**Assigned task:**
Quote only the lines from the top of the listing below down to and including the line with "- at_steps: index".

**Recorded information:**

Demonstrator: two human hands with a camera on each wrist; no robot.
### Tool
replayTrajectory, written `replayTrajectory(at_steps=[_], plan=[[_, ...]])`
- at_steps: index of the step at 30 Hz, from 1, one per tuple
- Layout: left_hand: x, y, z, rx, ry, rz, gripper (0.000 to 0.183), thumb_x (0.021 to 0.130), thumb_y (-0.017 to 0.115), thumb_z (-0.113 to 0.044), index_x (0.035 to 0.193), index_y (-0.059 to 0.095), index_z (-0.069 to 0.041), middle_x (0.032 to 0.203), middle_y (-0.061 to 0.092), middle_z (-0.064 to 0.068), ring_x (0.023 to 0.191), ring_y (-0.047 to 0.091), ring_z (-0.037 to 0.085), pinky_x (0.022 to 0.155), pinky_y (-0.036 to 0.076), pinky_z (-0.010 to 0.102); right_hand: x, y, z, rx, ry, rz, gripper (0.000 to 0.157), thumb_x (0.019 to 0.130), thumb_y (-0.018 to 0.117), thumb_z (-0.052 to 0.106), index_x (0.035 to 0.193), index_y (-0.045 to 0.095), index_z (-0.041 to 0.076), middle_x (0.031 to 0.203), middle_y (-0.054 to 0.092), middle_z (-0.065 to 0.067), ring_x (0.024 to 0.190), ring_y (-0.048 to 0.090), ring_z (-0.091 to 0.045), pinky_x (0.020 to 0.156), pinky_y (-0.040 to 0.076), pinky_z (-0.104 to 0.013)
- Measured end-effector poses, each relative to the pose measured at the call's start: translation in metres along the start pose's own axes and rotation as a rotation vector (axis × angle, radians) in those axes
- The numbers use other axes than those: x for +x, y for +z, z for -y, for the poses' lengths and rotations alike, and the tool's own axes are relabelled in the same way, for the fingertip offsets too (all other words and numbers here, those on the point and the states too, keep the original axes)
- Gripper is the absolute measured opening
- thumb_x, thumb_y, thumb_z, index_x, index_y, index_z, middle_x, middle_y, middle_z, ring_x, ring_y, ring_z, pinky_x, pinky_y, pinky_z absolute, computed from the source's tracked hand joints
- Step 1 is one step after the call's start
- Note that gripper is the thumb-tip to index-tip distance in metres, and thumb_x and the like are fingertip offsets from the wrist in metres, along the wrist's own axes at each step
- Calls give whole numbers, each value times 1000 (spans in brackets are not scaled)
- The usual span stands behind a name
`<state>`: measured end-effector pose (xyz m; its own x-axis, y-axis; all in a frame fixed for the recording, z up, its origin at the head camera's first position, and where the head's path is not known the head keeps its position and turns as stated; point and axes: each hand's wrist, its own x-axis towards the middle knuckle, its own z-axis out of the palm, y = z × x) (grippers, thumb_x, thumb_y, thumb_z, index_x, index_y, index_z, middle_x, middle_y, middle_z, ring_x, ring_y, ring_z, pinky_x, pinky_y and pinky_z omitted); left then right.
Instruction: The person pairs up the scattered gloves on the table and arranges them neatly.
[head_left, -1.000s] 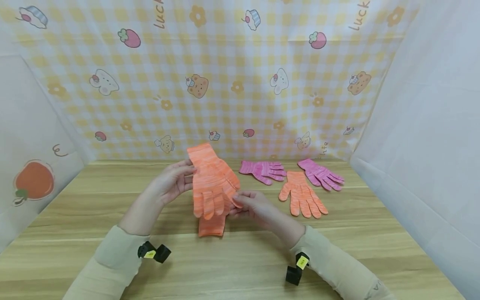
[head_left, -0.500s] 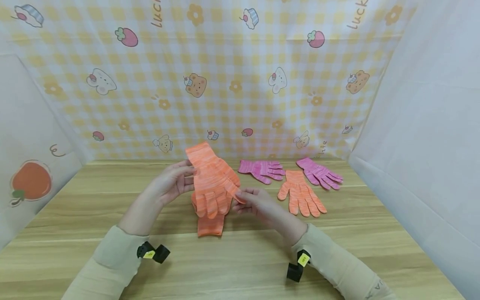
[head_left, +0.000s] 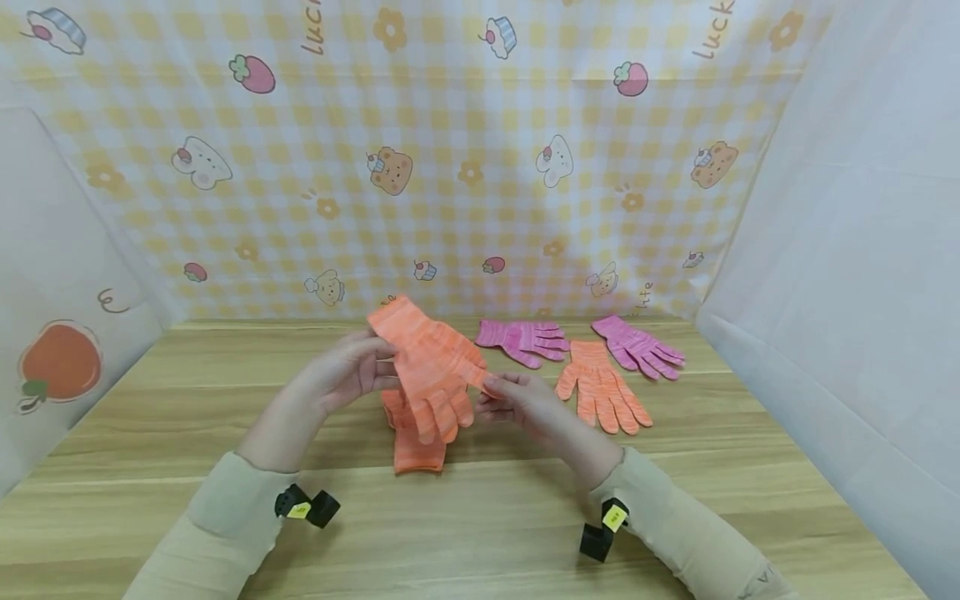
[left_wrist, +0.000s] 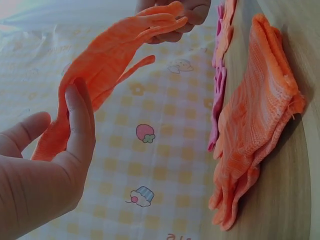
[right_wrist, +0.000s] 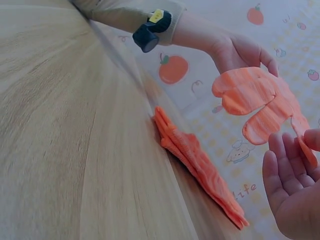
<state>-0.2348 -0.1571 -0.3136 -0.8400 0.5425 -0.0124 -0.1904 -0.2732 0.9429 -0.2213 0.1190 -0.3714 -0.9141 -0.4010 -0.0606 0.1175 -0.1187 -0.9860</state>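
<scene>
An orange knit glove (head_left: 431, 358) is held up off the table, cuff toward the upper left and fingers pointing down. My left hand (head_left: 348, 371) holds it near the cuff; in the left wrist view its fingers (left_wrist: 80, 120) lie against the knit with the thumb on the other side. With thumb and fingers, my right hand (head_left: 525, 408) pinches the tip of one finger of the same glove. Below, more orange knit glove (head_left: 420, 450) lies on the table with its cuff toward me, partly hidden by the raised glove. The left wrist view shows layered fabric there.
Another orange glove (head_left: 607, 392) lies flat right of my right hand. Behind it are two pink gloves, one (head_left: 525, 340) near the middle and one (head_left: 641, 348) farther right. The wooden table (head_left: 480, 533) ends at a checked cloth backdrop (head_left: 450, 208), with pale side walls.
The raised glove has tilted, its cuff dipping slightly and its fingers swinging right. My right hand has moved a little right and up with the pinched glove finger, showing more of the orange knit below.
</scene>
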Motion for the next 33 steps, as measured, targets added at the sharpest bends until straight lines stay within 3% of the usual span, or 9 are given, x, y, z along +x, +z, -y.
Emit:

**Response to this task:**
Demonstrator: two human hands with a camera on each wrist; no robot.
### Tool
replayTrajectory, written `replayTrajectory(at_steps=[_], plan=[[_, ...]])`
- at_steps: index of the step at 30 Hz, from 1, one per tuple

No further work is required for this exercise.